INSTRUCTIONS TO FOLLOW: The data below holds a line containing "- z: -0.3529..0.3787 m" and a line containing "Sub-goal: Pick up"; please quote exactly those two lines and every line between them, and nothing else.

### DATA RECORDS ###

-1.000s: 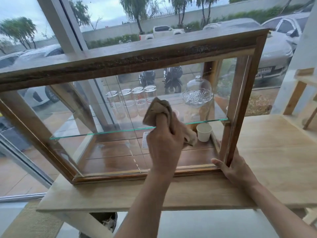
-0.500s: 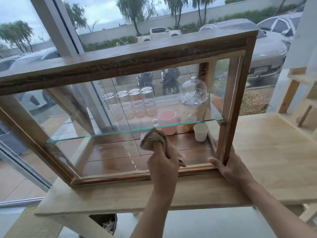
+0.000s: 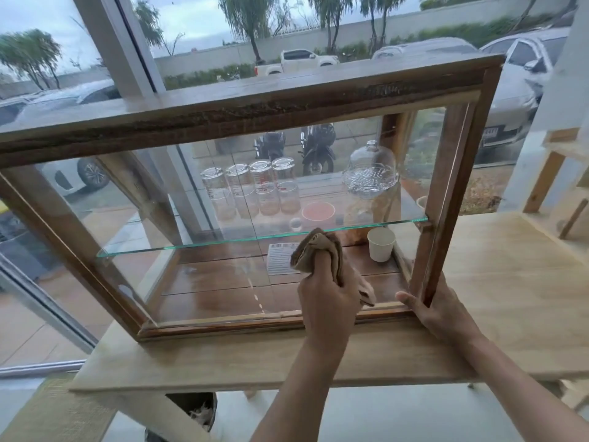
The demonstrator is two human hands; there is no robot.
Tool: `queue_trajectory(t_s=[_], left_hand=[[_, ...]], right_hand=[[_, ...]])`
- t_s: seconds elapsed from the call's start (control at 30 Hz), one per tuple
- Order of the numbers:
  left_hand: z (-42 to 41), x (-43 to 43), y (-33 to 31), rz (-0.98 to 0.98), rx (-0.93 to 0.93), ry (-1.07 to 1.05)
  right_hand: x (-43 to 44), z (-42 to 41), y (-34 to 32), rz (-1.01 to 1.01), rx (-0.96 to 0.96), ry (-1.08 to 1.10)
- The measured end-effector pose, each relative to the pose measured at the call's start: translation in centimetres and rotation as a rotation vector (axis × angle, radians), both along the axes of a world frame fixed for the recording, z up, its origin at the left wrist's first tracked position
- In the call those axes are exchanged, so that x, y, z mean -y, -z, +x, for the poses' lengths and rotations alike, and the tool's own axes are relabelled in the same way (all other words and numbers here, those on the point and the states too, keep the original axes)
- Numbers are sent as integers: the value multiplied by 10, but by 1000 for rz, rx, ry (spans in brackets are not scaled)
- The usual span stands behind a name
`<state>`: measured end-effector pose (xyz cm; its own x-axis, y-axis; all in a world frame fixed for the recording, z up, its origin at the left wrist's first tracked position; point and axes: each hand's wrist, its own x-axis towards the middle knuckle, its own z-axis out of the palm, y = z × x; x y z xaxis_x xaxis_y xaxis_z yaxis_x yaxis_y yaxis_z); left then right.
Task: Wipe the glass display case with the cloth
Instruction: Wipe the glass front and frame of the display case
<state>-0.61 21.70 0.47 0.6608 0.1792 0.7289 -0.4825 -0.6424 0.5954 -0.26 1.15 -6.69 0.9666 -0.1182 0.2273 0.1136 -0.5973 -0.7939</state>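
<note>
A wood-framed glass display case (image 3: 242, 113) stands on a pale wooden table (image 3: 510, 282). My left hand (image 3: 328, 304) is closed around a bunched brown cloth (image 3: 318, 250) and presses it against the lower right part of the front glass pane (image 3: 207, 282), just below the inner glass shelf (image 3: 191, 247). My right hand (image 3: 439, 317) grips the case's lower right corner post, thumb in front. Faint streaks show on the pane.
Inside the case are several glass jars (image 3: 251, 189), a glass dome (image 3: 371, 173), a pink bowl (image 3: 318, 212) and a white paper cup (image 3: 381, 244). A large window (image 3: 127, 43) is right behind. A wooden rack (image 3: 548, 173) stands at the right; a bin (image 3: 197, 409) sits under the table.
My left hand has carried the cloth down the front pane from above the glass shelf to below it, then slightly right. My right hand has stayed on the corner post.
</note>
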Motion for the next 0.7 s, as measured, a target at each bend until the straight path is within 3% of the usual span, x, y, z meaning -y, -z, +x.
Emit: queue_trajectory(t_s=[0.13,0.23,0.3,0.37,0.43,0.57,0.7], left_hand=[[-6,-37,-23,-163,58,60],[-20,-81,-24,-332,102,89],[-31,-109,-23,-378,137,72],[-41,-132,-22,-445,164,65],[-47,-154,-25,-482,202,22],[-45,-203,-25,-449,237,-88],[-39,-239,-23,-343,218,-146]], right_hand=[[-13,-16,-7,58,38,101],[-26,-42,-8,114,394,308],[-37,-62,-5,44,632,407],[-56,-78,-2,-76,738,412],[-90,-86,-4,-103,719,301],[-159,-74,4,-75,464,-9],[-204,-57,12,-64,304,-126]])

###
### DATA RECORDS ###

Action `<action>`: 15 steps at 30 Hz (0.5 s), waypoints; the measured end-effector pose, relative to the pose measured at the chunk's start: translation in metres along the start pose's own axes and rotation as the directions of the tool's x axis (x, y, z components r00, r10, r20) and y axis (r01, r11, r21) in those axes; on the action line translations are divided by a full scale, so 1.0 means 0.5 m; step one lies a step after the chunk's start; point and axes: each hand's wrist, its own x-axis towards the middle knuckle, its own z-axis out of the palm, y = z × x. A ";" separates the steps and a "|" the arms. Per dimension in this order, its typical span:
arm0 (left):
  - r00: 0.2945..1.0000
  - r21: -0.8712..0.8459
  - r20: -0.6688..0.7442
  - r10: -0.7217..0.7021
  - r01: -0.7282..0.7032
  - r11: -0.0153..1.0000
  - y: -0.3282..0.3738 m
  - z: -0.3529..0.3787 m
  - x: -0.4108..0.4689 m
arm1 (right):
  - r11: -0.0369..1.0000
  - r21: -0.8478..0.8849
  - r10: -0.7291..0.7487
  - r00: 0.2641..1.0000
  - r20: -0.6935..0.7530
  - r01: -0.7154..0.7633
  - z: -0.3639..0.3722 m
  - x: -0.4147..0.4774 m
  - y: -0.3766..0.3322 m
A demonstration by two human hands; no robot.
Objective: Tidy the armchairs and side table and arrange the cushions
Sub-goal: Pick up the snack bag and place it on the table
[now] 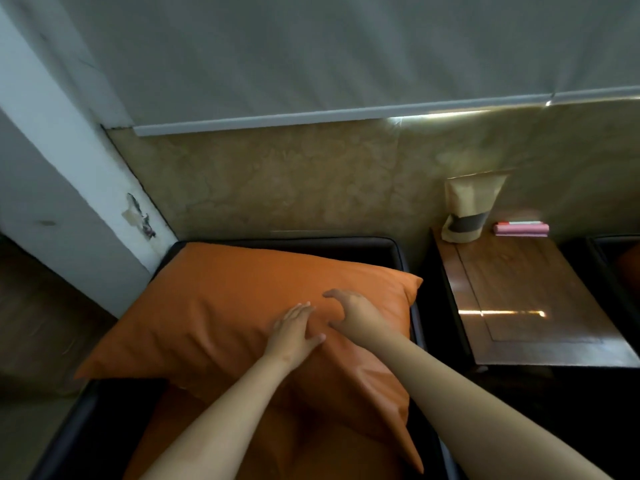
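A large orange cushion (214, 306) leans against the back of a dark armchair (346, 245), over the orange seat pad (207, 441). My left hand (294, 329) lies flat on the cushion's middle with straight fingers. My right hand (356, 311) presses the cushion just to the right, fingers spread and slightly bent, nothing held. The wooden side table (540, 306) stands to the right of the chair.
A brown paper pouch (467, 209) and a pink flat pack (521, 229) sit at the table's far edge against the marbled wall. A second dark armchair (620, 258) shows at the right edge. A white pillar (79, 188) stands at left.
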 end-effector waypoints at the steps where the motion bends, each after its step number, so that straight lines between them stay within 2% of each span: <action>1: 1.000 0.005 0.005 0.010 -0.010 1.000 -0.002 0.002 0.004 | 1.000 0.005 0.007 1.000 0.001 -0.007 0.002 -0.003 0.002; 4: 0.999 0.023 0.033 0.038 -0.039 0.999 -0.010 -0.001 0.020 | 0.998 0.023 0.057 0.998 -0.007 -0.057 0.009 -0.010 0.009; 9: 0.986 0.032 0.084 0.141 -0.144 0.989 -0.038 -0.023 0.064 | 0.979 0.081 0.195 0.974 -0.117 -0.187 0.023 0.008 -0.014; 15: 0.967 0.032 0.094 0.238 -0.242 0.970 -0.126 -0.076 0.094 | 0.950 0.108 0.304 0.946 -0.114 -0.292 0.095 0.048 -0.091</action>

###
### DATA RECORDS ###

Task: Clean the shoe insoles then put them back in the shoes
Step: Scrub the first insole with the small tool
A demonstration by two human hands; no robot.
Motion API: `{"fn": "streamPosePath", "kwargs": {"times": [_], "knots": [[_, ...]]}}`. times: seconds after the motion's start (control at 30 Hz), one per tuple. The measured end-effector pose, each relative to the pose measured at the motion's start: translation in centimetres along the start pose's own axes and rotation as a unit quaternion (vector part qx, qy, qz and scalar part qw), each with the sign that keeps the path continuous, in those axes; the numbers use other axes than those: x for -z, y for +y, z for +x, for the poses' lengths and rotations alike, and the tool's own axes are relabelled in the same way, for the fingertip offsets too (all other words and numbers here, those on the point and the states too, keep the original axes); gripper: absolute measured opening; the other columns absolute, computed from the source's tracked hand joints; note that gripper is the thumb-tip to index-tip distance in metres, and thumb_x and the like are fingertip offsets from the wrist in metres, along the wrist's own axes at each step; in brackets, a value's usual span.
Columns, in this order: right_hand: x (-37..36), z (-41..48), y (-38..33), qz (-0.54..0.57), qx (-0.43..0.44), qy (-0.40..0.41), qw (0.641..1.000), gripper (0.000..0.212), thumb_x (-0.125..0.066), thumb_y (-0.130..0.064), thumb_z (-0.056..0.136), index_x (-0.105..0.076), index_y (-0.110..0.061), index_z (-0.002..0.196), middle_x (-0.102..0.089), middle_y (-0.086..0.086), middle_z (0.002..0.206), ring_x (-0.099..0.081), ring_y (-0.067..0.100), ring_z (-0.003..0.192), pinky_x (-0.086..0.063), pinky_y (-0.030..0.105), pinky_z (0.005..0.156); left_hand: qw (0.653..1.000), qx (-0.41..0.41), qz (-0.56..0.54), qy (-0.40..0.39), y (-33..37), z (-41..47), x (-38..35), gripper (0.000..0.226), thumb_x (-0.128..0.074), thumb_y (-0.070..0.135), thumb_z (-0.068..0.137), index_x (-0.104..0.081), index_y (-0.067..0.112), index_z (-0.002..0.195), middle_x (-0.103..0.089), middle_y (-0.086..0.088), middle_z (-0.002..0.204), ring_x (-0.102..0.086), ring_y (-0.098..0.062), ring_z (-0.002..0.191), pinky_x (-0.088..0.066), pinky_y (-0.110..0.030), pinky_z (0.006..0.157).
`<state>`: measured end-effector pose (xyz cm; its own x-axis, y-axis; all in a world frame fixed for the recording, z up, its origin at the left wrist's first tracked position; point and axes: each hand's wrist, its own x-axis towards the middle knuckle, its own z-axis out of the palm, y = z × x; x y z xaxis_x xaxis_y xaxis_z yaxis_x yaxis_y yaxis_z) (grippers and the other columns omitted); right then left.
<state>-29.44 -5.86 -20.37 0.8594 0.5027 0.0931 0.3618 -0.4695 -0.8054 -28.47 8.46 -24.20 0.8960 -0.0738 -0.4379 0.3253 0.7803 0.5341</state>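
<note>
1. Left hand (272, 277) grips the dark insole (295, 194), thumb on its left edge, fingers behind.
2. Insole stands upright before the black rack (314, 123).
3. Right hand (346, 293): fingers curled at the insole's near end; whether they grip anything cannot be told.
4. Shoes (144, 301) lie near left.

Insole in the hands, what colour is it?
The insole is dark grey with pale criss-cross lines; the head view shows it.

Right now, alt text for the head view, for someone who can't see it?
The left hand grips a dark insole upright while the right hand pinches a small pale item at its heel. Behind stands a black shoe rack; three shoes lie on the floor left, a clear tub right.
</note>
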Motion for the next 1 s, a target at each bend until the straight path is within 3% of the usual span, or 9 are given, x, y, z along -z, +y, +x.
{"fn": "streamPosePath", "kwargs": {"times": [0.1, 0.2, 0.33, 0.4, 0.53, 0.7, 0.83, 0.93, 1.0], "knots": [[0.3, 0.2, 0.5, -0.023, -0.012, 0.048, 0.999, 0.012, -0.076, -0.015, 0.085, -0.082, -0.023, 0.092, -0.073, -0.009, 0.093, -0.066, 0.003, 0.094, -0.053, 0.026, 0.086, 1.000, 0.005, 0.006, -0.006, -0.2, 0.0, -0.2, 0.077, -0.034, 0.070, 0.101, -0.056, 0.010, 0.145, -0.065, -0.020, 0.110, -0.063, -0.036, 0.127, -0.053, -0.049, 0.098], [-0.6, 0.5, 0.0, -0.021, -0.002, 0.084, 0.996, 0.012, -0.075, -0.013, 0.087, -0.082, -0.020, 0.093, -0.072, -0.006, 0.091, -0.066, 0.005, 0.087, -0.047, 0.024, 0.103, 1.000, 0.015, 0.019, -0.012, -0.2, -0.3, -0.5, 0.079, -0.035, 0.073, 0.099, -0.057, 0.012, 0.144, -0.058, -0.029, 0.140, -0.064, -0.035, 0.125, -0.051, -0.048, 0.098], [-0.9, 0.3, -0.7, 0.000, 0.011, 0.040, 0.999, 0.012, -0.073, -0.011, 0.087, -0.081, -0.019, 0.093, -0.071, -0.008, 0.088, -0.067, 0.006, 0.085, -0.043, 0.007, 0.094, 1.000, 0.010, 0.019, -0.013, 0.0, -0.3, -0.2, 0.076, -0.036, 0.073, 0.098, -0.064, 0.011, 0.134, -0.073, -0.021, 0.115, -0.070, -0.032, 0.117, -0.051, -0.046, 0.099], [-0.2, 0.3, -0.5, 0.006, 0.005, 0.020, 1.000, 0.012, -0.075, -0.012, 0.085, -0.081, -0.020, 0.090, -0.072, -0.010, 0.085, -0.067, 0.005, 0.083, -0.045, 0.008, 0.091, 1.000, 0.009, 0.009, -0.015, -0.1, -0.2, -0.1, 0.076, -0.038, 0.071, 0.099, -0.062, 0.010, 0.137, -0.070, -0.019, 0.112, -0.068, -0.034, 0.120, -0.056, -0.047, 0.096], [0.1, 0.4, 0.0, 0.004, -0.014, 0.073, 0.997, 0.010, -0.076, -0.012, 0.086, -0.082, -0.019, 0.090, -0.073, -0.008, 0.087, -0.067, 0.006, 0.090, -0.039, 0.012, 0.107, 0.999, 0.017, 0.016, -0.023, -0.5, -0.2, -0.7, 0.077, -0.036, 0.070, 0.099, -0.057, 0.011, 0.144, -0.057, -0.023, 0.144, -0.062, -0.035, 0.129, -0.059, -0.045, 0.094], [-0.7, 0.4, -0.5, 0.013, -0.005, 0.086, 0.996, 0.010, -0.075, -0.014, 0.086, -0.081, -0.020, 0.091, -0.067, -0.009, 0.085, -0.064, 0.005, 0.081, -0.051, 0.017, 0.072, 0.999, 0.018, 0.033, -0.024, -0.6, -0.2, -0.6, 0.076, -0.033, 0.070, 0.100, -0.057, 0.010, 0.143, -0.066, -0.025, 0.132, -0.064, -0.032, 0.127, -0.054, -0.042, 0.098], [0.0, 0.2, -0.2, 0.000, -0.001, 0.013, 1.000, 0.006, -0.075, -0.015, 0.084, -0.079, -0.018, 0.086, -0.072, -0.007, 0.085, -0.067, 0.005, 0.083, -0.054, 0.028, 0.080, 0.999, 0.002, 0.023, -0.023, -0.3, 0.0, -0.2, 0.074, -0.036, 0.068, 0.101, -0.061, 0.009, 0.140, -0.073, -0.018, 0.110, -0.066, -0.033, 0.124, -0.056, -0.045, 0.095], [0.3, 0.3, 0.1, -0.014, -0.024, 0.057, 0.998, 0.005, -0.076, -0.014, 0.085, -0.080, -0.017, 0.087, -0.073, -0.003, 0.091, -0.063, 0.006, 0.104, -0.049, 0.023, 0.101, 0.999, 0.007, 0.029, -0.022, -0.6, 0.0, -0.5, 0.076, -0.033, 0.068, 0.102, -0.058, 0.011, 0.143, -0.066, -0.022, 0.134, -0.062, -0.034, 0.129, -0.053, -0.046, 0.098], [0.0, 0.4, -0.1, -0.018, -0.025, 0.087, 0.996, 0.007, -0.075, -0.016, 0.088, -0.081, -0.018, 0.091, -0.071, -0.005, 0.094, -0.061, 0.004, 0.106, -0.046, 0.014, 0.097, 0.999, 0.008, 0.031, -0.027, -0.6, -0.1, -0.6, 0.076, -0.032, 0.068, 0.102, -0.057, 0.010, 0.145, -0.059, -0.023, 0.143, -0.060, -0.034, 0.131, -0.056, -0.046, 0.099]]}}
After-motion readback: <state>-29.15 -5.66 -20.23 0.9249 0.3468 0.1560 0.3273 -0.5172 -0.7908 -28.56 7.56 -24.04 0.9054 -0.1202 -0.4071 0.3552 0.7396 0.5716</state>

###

TASK RESPONSE:
  - z: -0.3529..0.3787 m
  - x: -0.4108..0.4689 m
arm1 (right):
  - r11: -0.0369..1.0000
  - r21: -0.8478..0.8849
  - r10: -0.7291..0.7487
  - r00: 0.2641..1.0000
  - r20: -0.6935..0.7530
  - r01: -0.7154..0.7633
  - z: -0.3639..0.3722 m
  - x: -0.4147..0.4774 m
  - y: -0.3766..0.3322 m
A demonstration by two human hands; no robot.
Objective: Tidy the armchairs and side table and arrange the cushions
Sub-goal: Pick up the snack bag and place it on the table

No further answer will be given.